• Goal of the exercise:
Restate word for word the lines of the entries below, starting with the line that holds "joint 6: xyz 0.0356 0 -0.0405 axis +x" and ending with the line that holds "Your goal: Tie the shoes", and no others.

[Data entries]
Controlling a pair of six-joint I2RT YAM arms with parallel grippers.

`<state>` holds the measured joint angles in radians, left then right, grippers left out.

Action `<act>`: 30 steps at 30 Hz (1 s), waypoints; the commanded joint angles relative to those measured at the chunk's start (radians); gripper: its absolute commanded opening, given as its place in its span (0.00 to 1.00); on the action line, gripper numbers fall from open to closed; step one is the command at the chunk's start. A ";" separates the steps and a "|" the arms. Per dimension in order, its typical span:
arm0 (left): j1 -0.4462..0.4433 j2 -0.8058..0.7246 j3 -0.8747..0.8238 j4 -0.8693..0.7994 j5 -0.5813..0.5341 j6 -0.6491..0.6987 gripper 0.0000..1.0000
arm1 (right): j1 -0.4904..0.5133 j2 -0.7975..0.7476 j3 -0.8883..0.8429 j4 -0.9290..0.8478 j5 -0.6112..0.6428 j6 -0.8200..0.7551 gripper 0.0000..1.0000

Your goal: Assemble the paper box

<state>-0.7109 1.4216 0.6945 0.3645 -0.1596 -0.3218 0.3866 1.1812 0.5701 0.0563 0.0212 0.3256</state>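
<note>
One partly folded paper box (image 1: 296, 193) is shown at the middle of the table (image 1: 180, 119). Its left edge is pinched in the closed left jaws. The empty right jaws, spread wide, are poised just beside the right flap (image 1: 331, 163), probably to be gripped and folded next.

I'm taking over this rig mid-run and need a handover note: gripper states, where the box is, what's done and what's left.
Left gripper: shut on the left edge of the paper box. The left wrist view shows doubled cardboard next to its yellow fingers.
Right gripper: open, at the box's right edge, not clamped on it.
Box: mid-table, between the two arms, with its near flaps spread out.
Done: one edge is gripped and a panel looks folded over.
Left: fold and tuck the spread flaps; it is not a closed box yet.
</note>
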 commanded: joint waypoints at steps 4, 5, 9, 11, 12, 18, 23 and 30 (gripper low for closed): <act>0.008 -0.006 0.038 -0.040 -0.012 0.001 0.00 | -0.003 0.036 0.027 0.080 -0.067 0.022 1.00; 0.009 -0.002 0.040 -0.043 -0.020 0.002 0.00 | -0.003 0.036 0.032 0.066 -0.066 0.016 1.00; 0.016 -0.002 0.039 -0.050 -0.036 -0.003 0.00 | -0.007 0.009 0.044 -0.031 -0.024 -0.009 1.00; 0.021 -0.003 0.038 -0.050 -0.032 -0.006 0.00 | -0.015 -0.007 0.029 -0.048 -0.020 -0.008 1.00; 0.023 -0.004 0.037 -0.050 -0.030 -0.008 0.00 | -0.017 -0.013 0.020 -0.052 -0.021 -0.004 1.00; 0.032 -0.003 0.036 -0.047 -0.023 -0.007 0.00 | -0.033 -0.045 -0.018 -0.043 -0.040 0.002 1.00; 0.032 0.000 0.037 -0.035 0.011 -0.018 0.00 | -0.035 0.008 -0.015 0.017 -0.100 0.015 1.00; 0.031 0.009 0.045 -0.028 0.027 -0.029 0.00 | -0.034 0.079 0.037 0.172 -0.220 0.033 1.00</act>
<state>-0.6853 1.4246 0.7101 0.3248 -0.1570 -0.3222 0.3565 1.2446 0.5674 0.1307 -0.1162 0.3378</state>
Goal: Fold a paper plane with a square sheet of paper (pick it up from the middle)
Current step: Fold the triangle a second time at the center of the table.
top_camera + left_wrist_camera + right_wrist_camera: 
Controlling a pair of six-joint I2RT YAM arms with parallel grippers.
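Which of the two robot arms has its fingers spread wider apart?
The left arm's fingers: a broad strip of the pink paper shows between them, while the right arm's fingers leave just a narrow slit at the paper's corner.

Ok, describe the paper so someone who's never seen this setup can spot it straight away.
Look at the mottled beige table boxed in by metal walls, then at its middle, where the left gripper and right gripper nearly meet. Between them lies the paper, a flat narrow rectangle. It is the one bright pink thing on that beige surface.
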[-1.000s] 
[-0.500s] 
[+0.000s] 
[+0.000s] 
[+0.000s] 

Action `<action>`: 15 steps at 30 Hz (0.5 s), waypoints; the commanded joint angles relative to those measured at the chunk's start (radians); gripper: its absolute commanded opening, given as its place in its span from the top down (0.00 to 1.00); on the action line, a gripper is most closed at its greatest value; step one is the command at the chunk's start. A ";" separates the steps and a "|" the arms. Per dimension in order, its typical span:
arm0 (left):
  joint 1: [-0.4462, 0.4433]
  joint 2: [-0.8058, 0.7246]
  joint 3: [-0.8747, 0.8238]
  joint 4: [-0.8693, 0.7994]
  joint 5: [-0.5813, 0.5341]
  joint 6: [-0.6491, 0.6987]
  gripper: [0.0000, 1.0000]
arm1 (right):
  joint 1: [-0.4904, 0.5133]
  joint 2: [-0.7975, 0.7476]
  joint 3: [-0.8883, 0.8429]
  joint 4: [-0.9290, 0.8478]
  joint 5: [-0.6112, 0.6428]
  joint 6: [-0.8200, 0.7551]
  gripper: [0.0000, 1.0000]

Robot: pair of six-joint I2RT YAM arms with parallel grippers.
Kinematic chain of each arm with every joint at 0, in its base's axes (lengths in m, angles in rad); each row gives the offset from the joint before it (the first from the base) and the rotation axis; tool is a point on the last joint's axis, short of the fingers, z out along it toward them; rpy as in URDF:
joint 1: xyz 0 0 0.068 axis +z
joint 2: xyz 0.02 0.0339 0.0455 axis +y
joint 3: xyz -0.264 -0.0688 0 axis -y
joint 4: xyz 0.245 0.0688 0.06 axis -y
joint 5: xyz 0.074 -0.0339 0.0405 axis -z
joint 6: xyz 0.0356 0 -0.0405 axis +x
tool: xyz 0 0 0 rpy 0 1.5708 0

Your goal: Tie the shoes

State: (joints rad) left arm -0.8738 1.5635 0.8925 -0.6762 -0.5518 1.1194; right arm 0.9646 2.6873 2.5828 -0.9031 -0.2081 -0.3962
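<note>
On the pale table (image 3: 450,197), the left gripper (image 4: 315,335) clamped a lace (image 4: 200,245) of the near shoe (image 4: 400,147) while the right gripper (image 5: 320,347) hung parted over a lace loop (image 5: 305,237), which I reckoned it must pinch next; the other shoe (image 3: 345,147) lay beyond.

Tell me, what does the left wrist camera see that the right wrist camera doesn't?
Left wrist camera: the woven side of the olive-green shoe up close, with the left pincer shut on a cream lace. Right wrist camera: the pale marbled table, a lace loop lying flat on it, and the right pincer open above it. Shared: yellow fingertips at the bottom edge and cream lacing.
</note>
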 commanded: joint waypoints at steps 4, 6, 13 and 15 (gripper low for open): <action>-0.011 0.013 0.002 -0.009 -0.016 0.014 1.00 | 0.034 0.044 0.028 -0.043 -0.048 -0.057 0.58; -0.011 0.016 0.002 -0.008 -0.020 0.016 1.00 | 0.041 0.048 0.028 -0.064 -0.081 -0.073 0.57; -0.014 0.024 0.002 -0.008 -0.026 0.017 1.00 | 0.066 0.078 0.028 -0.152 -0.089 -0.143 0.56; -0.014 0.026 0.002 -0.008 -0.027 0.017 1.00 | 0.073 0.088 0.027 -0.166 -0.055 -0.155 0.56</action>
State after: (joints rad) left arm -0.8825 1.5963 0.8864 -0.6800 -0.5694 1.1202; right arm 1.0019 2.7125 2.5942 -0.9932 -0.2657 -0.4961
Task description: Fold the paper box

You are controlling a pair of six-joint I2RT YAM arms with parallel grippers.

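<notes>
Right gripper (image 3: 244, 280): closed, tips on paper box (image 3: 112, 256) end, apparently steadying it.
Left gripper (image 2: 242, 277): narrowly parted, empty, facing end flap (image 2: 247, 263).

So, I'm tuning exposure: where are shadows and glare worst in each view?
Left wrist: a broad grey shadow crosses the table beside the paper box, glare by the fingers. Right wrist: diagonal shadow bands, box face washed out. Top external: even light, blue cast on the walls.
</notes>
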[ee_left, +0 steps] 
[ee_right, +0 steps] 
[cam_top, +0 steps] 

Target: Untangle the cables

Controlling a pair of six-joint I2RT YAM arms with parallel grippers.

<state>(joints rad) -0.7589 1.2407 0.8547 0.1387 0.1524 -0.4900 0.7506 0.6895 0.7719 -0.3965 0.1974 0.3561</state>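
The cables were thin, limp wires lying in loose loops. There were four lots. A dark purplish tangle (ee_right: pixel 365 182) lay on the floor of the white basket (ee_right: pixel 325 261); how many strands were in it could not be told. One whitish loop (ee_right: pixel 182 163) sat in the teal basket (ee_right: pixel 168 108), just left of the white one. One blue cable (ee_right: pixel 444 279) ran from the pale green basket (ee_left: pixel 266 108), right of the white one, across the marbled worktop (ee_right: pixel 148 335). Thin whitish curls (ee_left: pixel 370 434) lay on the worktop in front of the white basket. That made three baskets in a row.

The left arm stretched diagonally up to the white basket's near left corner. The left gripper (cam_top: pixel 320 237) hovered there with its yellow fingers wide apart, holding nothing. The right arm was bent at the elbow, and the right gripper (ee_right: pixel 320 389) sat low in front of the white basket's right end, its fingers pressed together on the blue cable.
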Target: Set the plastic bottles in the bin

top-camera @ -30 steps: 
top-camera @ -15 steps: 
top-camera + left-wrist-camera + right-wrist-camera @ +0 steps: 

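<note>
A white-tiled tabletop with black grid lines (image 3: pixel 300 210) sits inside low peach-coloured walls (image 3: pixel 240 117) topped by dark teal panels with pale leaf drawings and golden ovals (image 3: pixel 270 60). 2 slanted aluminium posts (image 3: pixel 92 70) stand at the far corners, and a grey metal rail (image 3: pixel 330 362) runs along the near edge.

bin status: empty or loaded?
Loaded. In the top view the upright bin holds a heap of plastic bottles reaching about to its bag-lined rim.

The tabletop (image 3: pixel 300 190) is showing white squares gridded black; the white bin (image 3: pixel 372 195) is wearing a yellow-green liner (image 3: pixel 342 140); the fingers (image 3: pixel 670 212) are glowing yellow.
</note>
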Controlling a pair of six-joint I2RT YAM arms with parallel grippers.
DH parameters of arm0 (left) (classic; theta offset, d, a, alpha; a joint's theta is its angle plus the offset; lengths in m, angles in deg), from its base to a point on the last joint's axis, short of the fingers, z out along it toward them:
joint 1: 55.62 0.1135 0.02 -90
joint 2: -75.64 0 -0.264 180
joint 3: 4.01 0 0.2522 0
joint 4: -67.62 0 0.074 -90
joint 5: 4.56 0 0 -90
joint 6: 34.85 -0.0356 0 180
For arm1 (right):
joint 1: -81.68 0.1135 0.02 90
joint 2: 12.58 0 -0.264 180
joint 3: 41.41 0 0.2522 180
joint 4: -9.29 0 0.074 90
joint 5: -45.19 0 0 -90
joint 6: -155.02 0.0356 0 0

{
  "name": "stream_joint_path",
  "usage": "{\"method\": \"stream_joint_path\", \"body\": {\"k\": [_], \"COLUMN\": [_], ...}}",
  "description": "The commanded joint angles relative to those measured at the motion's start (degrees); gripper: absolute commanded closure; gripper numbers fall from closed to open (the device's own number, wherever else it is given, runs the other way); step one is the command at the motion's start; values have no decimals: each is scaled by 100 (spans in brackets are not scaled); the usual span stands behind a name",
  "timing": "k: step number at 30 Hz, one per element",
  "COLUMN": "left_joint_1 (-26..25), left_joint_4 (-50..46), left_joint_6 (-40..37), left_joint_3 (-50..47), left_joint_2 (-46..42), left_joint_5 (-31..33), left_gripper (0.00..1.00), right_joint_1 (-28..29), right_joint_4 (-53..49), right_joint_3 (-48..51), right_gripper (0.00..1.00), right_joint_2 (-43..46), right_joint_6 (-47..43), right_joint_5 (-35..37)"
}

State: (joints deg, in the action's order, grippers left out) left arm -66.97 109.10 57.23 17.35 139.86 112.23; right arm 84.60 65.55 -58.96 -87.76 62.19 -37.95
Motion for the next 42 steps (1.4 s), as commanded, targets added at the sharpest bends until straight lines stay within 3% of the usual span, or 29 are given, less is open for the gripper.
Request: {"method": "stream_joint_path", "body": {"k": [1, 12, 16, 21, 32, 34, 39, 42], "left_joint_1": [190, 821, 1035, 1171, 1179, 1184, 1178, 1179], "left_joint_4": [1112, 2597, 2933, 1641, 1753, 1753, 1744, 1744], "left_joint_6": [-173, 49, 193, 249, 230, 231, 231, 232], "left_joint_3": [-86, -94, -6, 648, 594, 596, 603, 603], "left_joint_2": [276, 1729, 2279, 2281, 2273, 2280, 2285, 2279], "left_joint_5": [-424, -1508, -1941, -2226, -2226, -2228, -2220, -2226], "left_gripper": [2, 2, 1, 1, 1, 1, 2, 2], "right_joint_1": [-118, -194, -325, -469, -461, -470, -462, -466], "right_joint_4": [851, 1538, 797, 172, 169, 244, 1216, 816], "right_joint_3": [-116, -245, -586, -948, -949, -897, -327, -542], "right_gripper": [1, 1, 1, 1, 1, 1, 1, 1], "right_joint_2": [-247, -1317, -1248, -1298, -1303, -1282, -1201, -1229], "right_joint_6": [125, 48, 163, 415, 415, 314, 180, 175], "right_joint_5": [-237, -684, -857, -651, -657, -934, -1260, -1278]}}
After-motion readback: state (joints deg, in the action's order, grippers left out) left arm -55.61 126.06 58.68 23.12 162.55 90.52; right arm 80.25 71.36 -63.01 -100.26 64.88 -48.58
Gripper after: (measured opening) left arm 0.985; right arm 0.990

• Task result:
joint 6: xyz 0.0356 0 -0.0405 axis +x
tool: xyz 0 0 0 rpy 0 1.5708 0

Your goal: Tie the shoes

The submitted answer is complete.